What is being asked: The response should contain only those lines of the entries below that include the string "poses".

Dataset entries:
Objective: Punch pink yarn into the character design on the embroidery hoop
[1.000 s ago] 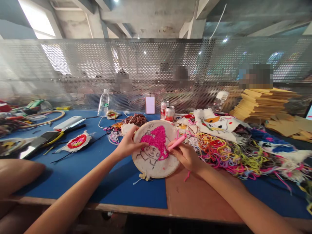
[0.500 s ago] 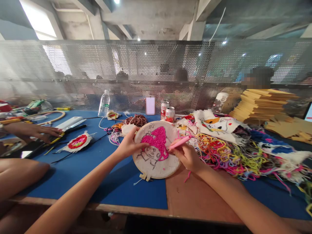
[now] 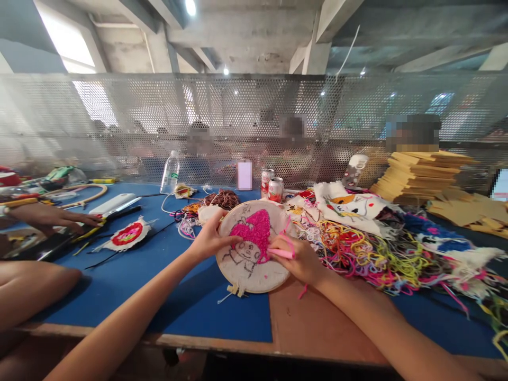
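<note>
A round embroidery hoop stands tilted in front of me, stretched with white cloth that bears a drawn character and a filled patch of bright pink loops. My left hand grips its upper left rim, thumb on the front of the cloth. In my right hand is a pink punch needle, closed in the fingers, its tip side at the right edge of the pink patch. Whether the tip is in the cloth is hidden. Pink yarn loops above that hand, and a strand hangs below it.
Tangled yarn heaps at the right, with stitched cloth on top. Behind stand drink cans, a water bottle and stacked yellow-brown pieces. Another person's hand rests at the left near a stitched patch. A perforated metal screen borders the table.
My right hand has tipped the punch needle from a raised slant to pointing left, lower and closer to the pink patch. My left hand keeps its hold on the hoop.
</note>
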Demonstrator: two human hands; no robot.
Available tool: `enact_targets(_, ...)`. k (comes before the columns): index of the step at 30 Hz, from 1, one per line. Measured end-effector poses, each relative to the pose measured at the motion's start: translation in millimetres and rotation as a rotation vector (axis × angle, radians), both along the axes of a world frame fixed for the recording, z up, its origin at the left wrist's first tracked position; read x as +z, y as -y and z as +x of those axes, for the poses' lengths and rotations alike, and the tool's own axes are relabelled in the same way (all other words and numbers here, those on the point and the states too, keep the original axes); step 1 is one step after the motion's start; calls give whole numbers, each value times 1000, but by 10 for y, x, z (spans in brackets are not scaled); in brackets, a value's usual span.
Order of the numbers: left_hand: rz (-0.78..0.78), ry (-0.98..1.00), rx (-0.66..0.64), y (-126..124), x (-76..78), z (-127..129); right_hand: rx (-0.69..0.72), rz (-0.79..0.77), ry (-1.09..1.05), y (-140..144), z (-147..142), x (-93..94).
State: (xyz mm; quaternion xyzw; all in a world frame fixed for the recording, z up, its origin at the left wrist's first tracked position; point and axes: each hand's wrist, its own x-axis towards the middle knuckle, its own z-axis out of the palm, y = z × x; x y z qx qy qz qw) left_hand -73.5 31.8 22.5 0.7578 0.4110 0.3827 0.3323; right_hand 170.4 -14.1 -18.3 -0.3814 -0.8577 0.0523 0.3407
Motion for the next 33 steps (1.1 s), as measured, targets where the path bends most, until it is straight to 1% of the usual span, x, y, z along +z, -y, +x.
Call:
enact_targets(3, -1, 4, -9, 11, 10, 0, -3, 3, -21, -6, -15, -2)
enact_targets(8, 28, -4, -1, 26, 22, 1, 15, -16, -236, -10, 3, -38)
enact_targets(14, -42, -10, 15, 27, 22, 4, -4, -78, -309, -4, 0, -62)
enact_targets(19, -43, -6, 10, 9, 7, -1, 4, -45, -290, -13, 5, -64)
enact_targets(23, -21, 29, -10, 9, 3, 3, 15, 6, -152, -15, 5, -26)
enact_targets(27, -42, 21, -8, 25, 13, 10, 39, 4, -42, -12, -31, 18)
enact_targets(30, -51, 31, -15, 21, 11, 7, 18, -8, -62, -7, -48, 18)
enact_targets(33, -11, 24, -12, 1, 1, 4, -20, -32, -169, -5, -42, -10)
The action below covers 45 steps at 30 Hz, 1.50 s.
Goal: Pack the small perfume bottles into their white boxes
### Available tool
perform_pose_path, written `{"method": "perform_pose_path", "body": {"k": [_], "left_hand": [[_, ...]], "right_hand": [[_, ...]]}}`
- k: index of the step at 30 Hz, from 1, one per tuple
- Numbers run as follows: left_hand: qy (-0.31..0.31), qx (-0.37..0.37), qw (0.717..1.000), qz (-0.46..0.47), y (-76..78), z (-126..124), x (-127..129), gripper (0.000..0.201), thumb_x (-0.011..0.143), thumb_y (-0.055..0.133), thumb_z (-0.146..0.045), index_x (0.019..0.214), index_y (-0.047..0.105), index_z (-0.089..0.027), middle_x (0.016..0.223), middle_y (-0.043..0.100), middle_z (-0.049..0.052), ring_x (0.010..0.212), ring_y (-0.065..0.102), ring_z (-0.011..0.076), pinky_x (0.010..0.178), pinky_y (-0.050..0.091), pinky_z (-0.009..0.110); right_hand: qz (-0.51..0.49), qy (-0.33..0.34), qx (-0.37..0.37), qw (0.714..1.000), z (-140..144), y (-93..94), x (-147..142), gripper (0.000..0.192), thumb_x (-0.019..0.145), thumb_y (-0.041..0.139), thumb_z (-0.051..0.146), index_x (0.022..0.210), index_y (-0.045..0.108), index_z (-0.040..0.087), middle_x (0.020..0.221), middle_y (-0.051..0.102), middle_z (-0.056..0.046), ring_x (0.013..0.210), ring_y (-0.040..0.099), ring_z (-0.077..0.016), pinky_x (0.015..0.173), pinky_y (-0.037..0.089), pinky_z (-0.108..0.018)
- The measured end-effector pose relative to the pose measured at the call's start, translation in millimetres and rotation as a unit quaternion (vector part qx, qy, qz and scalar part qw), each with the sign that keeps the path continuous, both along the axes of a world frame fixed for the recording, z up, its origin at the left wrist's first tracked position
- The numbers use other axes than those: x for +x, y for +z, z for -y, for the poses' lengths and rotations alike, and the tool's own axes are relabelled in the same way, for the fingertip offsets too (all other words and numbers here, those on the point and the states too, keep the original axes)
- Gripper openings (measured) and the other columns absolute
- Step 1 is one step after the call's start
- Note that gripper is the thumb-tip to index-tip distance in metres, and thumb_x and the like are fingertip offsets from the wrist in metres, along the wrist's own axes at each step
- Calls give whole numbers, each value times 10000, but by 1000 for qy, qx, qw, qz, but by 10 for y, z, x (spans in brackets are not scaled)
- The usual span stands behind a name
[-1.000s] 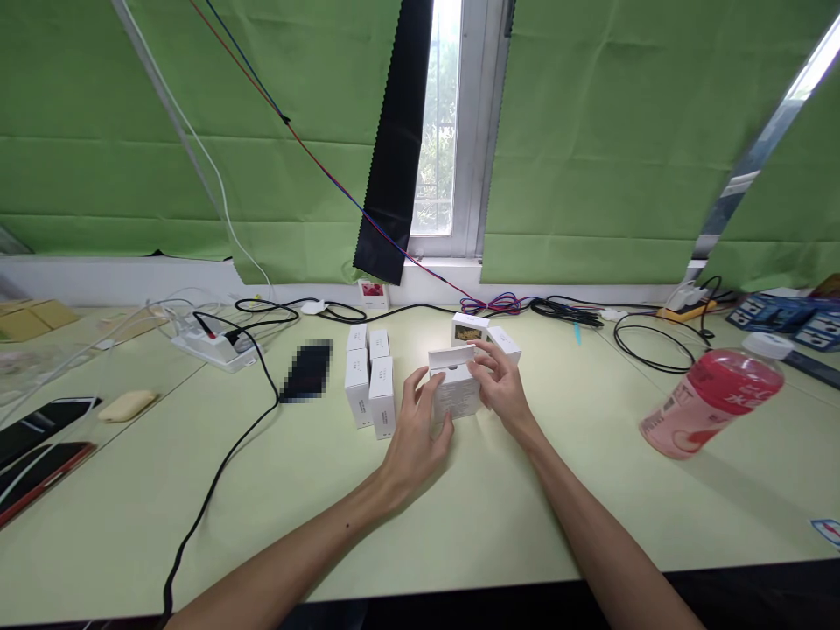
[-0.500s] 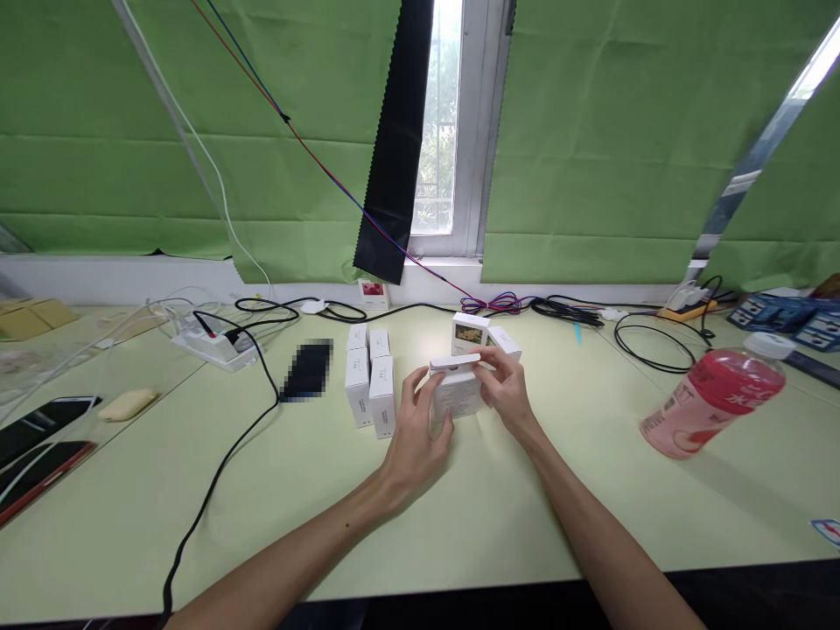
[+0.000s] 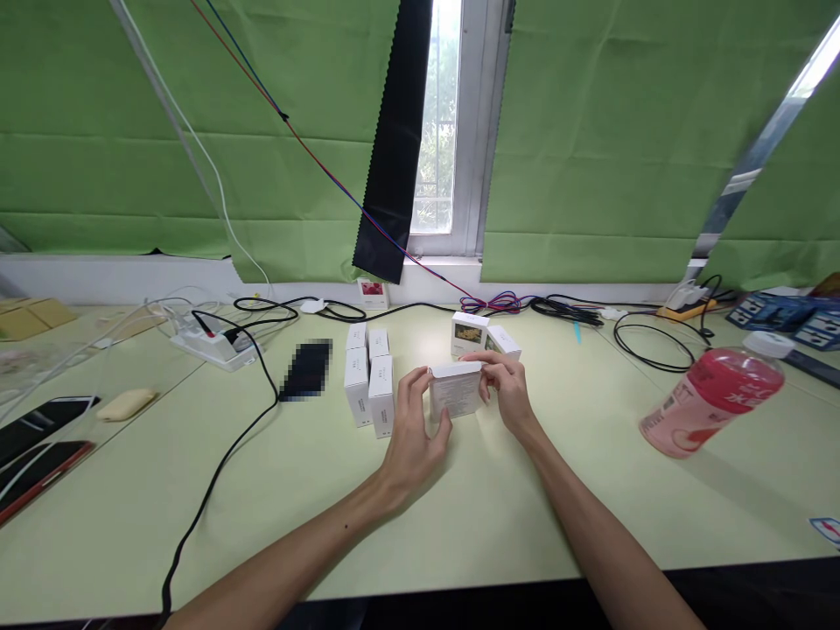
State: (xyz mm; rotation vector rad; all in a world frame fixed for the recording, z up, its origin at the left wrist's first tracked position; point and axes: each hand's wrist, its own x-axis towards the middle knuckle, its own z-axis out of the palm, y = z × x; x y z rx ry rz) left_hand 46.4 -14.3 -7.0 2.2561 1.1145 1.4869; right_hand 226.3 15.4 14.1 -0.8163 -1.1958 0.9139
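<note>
A small white cardboard box (image 3: 458, 397) with fine print on its near side stands upright on the table between my hands. My left hand (image 3: 412, 437) is closed around its left end, thumb against the near side and fingers at the left edge. My right hand (image 3: 507, 391) grips the right end, with fingers along the top edge by the lid. The lid lies down over the top. Just left of my left hand stand several similar white boxes (image 3: 381, 395) in a tight group. Beyond my right hand are a white box with a dark picture (image 3: 470, 333) and another white box (image 3: 504, 342).
To the right, a pink drink bottle (image 3: 712, 398) stands on the table (image 3: 525, 534). A black cable (image 3: 220, 472) runs down the left side from a power strip (image 3: 216, 346). Phones (image 3: 45, 472) and a cream-coloured case (image 3: 127, 404) lie far left. Coiled cables (image 3: 564, 310) line the back.
The box's lid flap, raised a little before, has come down onto the top. My right fingers have shifted slightly along the top edge; my left hand has hardly moved.
</note>
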Motion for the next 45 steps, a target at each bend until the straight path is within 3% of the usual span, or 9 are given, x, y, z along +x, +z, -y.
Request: {"method": "perform_pose_path", "body": {"k": [4, 10, 20, 31, 45], "left_hand": [[-15, -9, 999, 34, -17, -10, 10, 534, 914, 570, -166, 1403, 377, -256, 1379, 450, 120, 1328, 467, 257, 1089, 499, 497], [-17, -20, 999, 34, -9, -4, 10, 632, 928, 564, -175, 1495, 306, -282, 1417, 446, 118, 1344, 469, 258, 1112, 478, 511], [-3, -7, 1000, -25, 16, -2, -10, 665, 942, 536, -180, 1545, 288, -309, 1443, 445, 115, 1357, 467, 272, 1096, 481, 496], [-3, -26, 999, -28, 18, 11, -9, 655, 937, 540, -178, 1533, 294, -297, 1468, 429, 116, 1389, 443, 272, 1131, 454, 501], [-5, -16, 999, -47, 6, -10, -13, 724, 942, 533, -186, 1581, 215, -308, 1494, 405, 125, 1415, 416, 283, 1132, 452, 505]], "right_hand": [[30, -6, 10, 999, 32, 27, 4, 276, 850, 554, 317, 888, 785, 172, 629, 672, -4, 395, 418, -85, 424, 362, -252], [51, -22, -5, 998, 52, 72, -39, 323, 811, 722, 492, 872, 743, 176, 806, 733, -49, 447, 502, -96, 364, 343, -233], [47, -17, -12, 999, 0, 12, -32, 306, 803, 743, 466, 899, 736, 176, 887, 756, -62, 518, 602, -118, 402, 441, -227], [57, -19, -13, 998, 5, 41, -39, 306, 796, 741, 474, 900, 737, 186, 839, 732, -49, 522, 590, -121, 384, 405, -223], [54, -17, -13, 998, -4, 23, -35, 305, 795, 747, 470, 895, 738, 183, 982, 750, -71, 536, 590, -110, 386, 392, -216]]}}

Result for this task:
Available tool: `enact_targets(_, ...)`. k (comes before the columns): index of the step at 30 Hz, from 1, one per line. Measured end-effector poses, each relative to the pose measured at the motion's start: translation in millimetres and rotation as a rotation vector (axis × angle, radians), both along the axes of a world frame fixed for the recording, z up, its origin at the left wrist's first tracked position; read x as +z, y as -y and z as +x of those axes, for the poses' lengths and rotations alike, and the tool's own axes are relabelled in the same way (all other words and numbers here, those on the point and the states too, keep the original axes); step 1 is one step after the motion's start; calls give whole numbers, each value times 1000, but by 10 for y, x, z (spans in brackets are not scaled); in brackets, a value's usual span.
- The numbers use other axes than those: x for +x, y for +z, z for -y, for the poses' lengths and rotations alike, and the tool's own axes are relabelled in the same way, for the fingertip offsets too (all other words and numbers here, those on the point and the states too, keep the original axes)

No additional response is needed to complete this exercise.